> [WORK ITEM]: Set down every entry exactly as given. Pictures are to be left out.

Records excerpted from a collection:
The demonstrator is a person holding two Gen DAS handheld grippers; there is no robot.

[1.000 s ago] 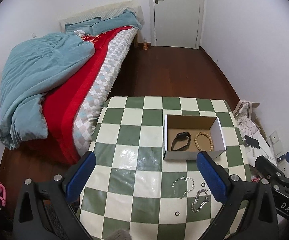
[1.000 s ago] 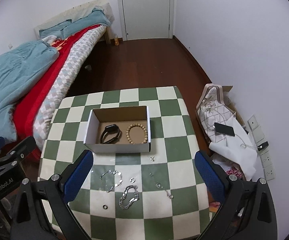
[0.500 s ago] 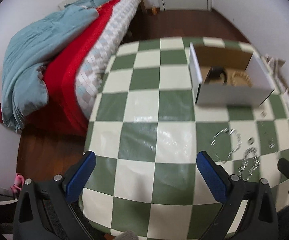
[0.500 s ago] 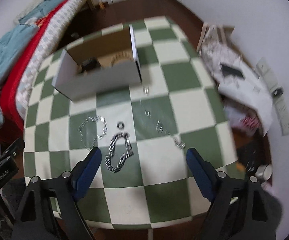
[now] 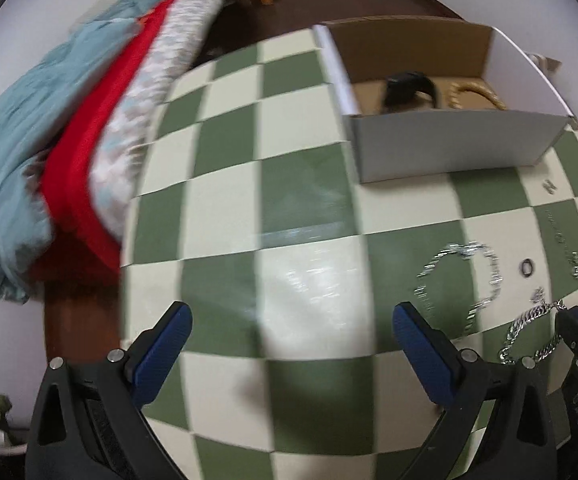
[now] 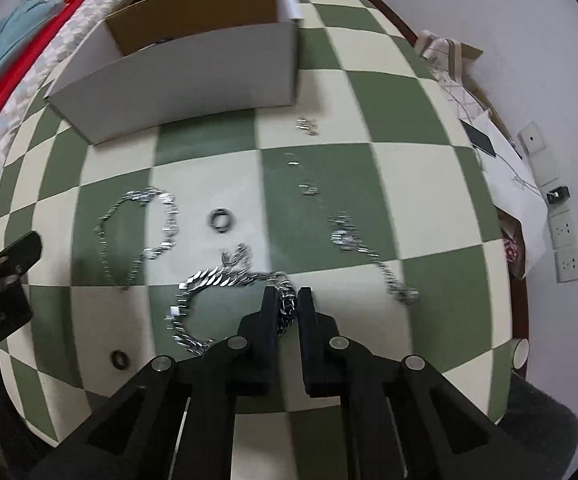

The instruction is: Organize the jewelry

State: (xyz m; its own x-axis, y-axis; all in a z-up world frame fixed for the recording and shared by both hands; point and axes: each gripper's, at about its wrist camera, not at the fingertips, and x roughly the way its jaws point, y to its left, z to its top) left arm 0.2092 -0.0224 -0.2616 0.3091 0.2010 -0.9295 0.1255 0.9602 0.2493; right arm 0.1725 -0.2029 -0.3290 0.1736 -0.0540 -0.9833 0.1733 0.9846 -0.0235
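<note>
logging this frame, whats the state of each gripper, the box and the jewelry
right gripper: shut on the thick chain bracelet
left gripper: open, empty
thick chain bracelet: on the table, one end pinched
box: open-topped, holds a black band and a bead bracelet
thin chain: loose on the table
ring: loose on the table

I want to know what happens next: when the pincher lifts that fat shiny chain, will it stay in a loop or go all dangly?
Probably dangly. The chunky silver chain is made of separate links lying in a loose curve, so it should droop from the right gripper, which is pinched on one end. It may also swing, and shiny metal links could slip.
</note>
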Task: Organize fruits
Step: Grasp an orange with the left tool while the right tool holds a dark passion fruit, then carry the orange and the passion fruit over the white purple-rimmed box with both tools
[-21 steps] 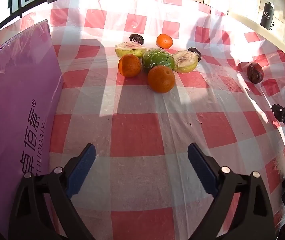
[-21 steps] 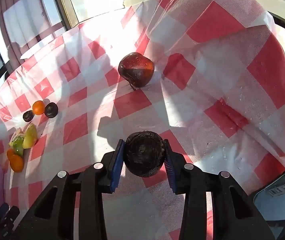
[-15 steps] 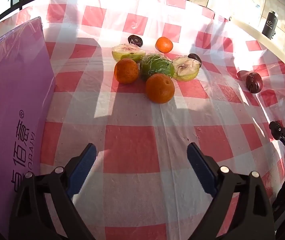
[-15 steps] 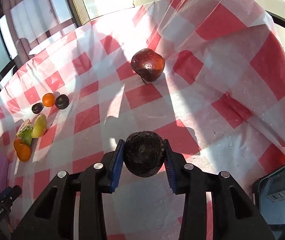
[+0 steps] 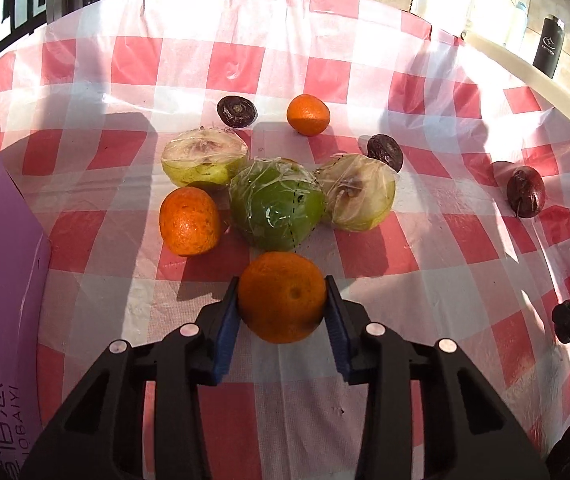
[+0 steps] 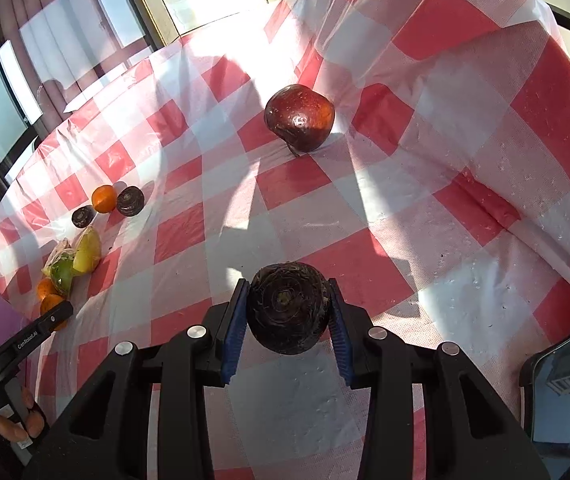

> [RESULT FOR THIS TASK]:
The demonstrator is a person holding two Gen DAS handheld grippers; there is no robot.

[1.000 s ago] 
[1.000 s ago] 
[0.500 s ago] 
[0.500 s ago] 
[now] 
[now] 

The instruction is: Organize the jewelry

State: (xyz m; its own x-axis, y-axis; all in a z-up world frame fixed for the recording and shared by both hands; point and axes: each gripper's, at about its wrist camera, not at the fingertips, and x roughly the way its jaws point, y to its left, z to its top) left arm 0.2092 -0.0224 -0.2616 0.3091 0.2010 -0.9295 0.1255 0.9602 0.2493; right arm 0.1725 -0.2029 -0.3290 0.1736 -0.0540 -0.9833 0.1733 0.9846 -0.0235
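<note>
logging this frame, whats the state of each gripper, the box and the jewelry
right gripper: shut on the thick chain bracelet
left gripper: open, empty
thick chain bracelet: on the table, one end pinched
box: open-topped, holds a black band and a bead bracelet
thin chain: loose on the table
ring: loose on the table

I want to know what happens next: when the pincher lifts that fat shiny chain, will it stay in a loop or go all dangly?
Probably dangly. The chunky silver chain is made of separate links lying in a loose curve, so it should droop from the right gripper, which is pinched on one end. It may also swing, and shiny metal links could slip.
</note>
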Task: Organize fruits
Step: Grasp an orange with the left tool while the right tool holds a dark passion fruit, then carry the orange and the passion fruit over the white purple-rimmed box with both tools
[-21 steps] 
[-21 steps] 
[-15 steps] 
[-15 steps] 
[+0 steps] 
[+0 steps] 

The output returned above is complete.